* _EXERCISE_
Everything in the listing should be set down exactly, apart from the pictures.

◇ ◇ ◇ ◇

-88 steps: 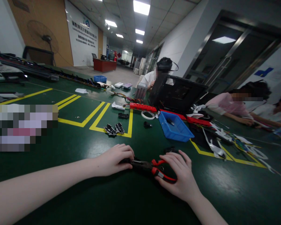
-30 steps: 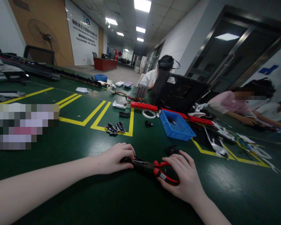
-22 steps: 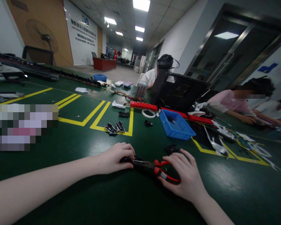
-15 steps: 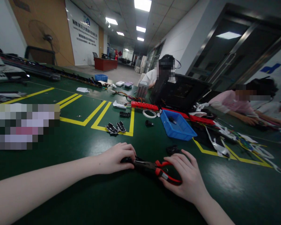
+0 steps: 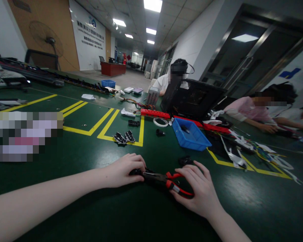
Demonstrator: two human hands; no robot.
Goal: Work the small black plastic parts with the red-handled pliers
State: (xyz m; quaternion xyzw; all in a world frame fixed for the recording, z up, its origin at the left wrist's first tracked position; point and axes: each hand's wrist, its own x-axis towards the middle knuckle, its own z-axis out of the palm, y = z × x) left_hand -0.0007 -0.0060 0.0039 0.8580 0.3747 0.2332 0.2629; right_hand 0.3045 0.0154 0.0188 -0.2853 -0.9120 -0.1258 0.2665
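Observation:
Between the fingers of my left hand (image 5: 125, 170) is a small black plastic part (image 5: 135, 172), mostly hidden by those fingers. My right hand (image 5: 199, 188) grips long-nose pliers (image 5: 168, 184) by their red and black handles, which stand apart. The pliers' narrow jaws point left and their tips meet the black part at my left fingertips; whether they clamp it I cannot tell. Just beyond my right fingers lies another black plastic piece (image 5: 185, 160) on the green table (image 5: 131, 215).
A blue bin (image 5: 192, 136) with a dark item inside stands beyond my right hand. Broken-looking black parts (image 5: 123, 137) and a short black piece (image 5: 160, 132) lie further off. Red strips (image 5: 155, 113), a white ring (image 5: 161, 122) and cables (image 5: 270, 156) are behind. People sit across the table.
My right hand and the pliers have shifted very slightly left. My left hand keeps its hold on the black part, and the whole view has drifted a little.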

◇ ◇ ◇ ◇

* _OUTPUT_
-88 steps: 
-30 steps: 
-22 steps: 
-15 steps: 
+0 steps: 
Demonstrator: two human hands; no robot.
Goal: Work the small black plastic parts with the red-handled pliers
State: (xyz m; quaternion xyzw; all in a world frame fixed for the recording, z up, its origin at the left wrist's first tracked position; point and axes: each hand's wrist, its own x-axis towards the middle knuckle, its own z-axis out of the palm, y = z × x) left_hand -0.0007 -0.0060 0.0039 0.8580 0.3747 0.2332 0.2629; right_hand 0.3045 0.0154 0.0188 -0.2853 -0.9120 -0.1258 0.2665
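Observation:
Between the fingers of my left hand (image 5: 125, 170) is a small black plastic part (image 5: 135, 172), mostly hidden by those fingers. My right hand (image 5: 199, 188) grips long-nose pliers (image 5: 168, 184) by their red and black handles, which stand apart. The pliers' narrow jaws point left and their tips meet the black part at my left fingertips; whether they clamp it I cannot tell. Just beyond my right fingers lies another black plastic piece (image 5: 185, 160) on the green table (image 5: 131, 215).
A blue bin (image 5: 192, 136) with a dark item inside stands beyond my right hand. Broken-looking black parts (image 5: 123, 137) and a short black piece (image 5: 160, 132) lie further off. Red strips (image 5: 155, 113), a white ring (image 5: 161, 122) and cables (image 5: 270, 156) are behind. People sit across the table.
My right hand and the pliers have shifted very slightly left. My left hand keeps its hold on the black part, and the whole view has drifted a little.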

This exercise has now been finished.